- _Task requirements_
Make an exact copy of the listing so that no picture is carried over.

- _Dataset excerpt_
'''

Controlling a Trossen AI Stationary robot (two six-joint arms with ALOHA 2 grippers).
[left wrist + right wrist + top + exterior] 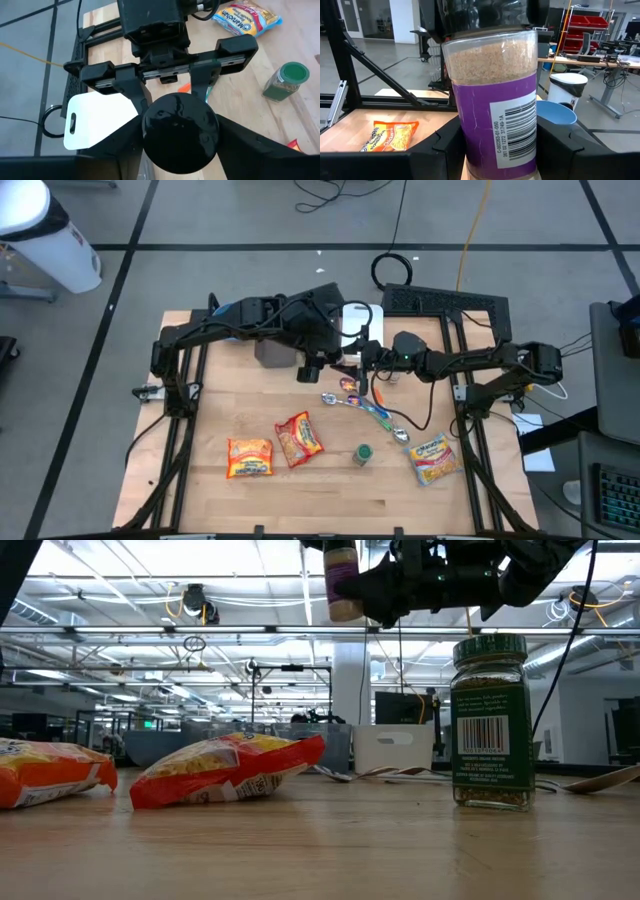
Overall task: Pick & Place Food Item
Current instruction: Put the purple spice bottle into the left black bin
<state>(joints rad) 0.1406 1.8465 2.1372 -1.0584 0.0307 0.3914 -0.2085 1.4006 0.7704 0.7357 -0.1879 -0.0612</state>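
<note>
A clear spice jar (492, 100) with a purple label, pale grains and a black lid (180, 131) hangs high over the table's middle (341, 580), upright between my two arms. My right gripper (495, 150) is shut on its lower body. My left gripper (181, 145) sits at the lid, a finger on each side, and covers it in the right wrist view. In the high view the two grippers meet at the jar (348, 384). My left gripper has the jar's black lid (150, 137) between its two fingers, which come slanting down from above on the table's left side. My right gripper pinches the jar's lower body (470, 150) between its two fingers, coming level from the table's right. The jar stands upright, lifted clear of the table.
On the table lie a green-lidded jar (363, 454), an orange pack (250, 457), a red pack (298, 438), a yellow noodle pack (433, 458) and spoons (385, 418). A white cutting board (95, 120) lies at the far side, a blue bowl (555, 112) nearby.
</note>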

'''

- _Answer section_
Controlling a Trossen AI Stationary robot (two six-joint arms with ALOHA 2 grippers).
[left wrist + right wrist + top + exterior] 
Overall task: Pick & Place Food Item
Current instruction: Put the purple spice bottle into the left black bin
<state>(joints rad) 0.1406 1.8465 2.1372 -1.0584 0.0307 0.3914 -0.2085 1.4006 0.7704 0.7357 -0.1879 -0.0612</state>
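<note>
A clear spice jar (492, 100) with a purple label, pale grains and a black lid (180, 131) hangs high over the table's middle (341, 580), upright between my two arms. My right gripper (495, 150) is shut on its lower body. My left gripper (181, 145) sits at the lid, a finger on each side, and covers it in the right wrist view. In the high view the two grippers meet at the jar (348, 384). My left gripper has the jar's black lid (150, 137) between its two fingers, which come slanting down from above on the table's left side. My right gripper pinches the jar's lower body (470, 150) between its two fingers, coming level from the table's right. The jar stands upright, lifted clear of the table.
On the table lie a green-lidded jar (363, 454), an orange pack (250, 457), a red pack (298, 438), a yellow noodle pack (433, 458) and spoons (385, 418). A white cutting board (95, 120) lies at the far side, a blue bowl (555, 112) nearby.
</note>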

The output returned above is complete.